Nice video, thanks! It is worth noting that, even when division is supported by the hardware, it can be quite slow. I once timed the basic floating point operations on a Cortex-A5, which has an FPU implementing the VFPv4-D16 instruction set. Multiplications turned out to be fast (one/two cycles in single/double precision respectively), but divisions took more than seven times longer than multiplications.

@zlcoolboy Год назад

Shows that ARM was right to forego a division module.

@watchm4ker Год назад

@@zlcoolboy That's still faster than doing it in software. This method only works because it's a known constant that can be approximated. Once you divide by a variable, you've got to use much more sophisticated approximations, which will likely take multiple times as long as a hardware divide unit.

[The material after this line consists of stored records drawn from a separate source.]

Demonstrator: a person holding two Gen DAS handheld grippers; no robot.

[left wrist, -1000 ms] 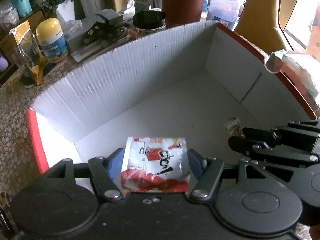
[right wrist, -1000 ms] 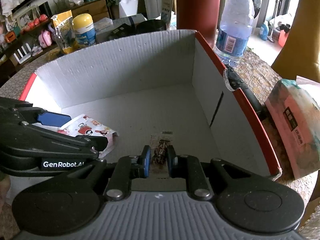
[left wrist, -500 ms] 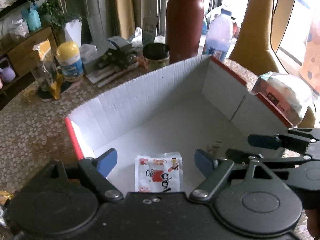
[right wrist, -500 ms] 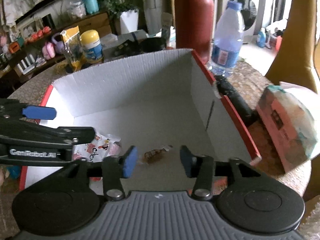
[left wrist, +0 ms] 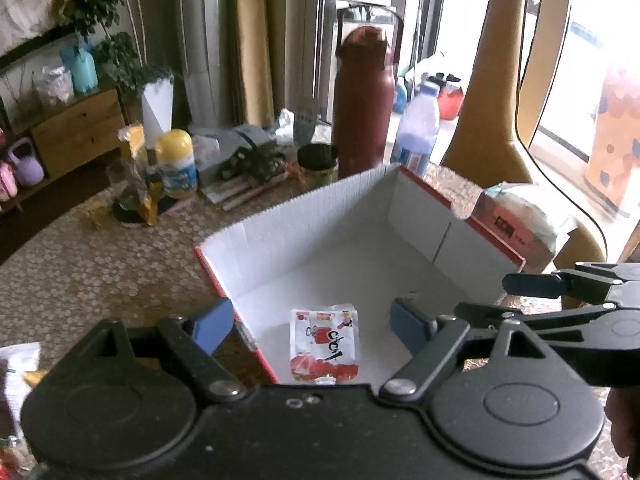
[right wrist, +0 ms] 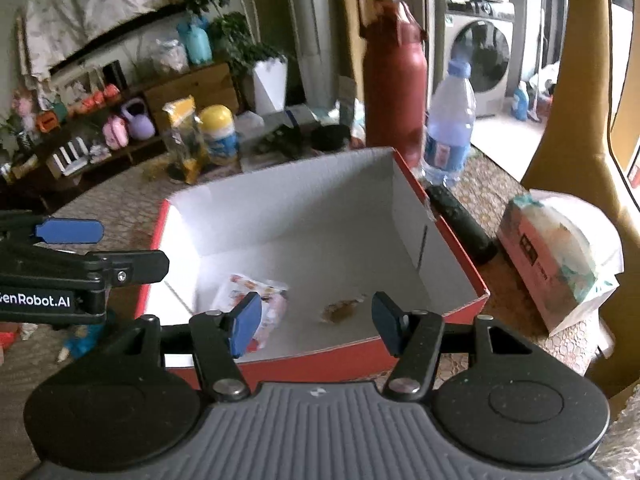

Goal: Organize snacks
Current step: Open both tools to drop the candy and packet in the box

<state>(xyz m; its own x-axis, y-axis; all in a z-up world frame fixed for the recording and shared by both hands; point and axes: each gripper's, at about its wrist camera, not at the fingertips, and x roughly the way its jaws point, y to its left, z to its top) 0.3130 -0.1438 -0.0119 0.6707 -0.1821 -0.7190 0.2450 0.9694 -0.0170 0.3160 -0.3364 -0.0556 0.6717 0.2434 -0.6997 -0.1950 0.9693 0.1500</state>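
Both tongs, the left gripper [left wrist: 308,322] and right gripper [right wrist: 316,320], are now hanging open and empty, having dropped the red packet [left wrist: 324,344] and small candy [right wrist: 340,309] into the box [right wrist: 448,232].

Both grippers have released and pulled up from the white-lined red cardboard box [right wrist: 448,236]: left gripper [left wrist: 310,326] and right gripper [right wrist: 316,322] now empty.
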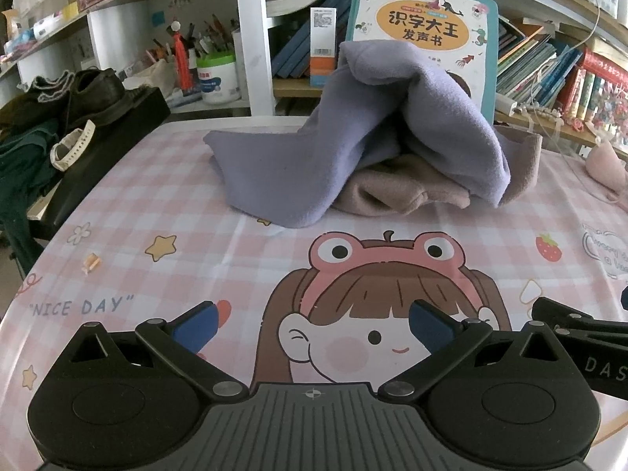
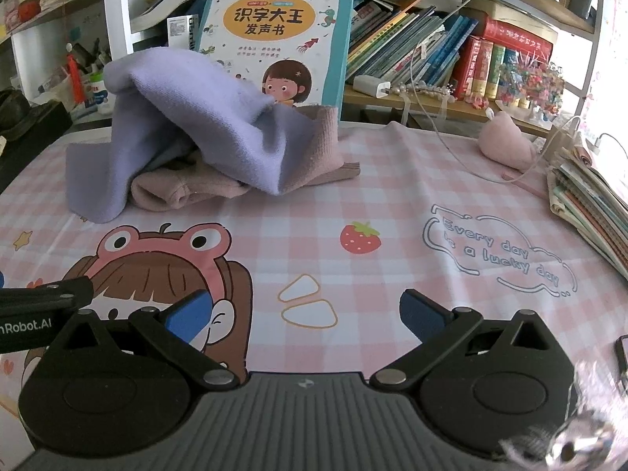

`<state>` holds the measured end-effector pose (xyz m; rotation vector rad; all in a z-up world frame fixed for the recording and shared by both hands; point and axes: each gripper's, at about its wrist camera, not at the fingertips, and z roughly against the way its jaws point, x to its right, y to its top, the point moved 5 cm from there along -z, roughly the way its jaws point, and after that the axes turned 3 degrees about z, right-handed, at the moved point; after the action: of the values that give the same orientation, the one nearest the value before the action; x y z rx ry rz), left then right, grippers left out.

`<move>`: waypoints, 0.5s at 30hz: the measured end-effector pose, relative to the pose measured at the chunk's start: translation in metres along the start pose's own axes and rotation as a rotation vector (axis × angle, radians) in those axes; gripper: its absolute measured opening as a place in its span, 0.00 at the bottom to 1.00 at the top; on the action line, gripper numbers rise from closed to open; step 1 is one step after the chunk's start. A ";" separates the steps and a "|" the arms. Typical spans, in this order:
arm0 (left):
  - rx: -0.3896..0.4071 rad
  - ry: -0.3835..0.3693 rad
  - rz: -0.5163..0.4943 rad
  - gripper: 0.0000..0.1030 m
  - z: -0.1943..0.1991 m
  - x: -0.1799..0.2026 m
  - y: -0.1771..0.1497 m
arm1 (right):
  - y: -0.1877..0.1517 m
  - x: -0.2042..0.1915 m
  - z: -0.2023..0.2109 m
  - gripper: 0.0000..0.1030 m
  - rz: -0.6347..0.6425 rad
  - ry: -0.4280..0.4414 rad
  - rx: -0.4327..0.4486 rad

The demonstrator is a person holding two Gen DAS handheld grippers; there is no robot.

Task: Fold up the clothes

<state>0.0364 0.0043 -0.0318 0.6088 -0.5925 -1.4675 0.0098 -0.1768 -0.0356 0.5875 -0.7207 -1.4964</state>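
Note:
A lavender garment (image 1: 376, 129) lies heaped at the far side of the table, draped over a dusty-pink garment (image 1: 396, 188). Both also show in the right wrist view, the lavender one (image 2: 196, 129) on top of the pink one (image 2: 314, 149). My left gripper (image 1: 314, 325) is open and empty, low over the cartoon tablecloth, well short of the clothes. My right gripper (image 2: 306, 318) is open and empty, beside the left one and to its right. The right gripper's side shows at the right edge of the left wrist view (image 1: 581, 325).
A pink checked tablecloth (image 2: 392, 196) covers the table. A large picture book (image 2: 274, 31) stands behind the clothes against bookshelves (image 2: 451, 47). A black box with a shoe (image 1: 98, 98) is at left. A stack of books (image 2: 588, 204), a pink pouch (image 2: 506, 141) and cables are at right.

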 end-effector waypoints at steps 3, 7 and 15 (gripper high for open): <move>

@JaseewaJasee 5 месяцев назад

the depth you go into each topic is remarkable, truly enlightening!

@REgamesplayer Год назад

Typical programming task. Write a ''Hello World" program. Me: So, in order to fully understand and to solve this problem, I basically need to understand chip design, translation layer and have an advanced understanding of programming language in which I'm coding. In order to solve this problem you will need an expert understanding in computer science.

@QuantenMagier Год назад

It's called RISC (Reduced Instruction Set Computing) for a reason, if you want hardware division operations use a CISC (Complex Inst..) processor or a mathematical co-processor. ;)

@GeorgeTsiros Год назад

RISC does not mean that it won't have certain instructions, or that it lacks functionality, or that it is a _limited_ instruction set computer. It just means load/store arch, orthogonal reg file and instr set.

@QuantenMagier Год назад

@@GeorgeTsiros Well it's not limited it's just reduced, but it still is general purpose. ;) The idea behind RISC was to improve the efficiency per transistor count and a division unit would mean more transistors with almost no benefit regarding the most programs.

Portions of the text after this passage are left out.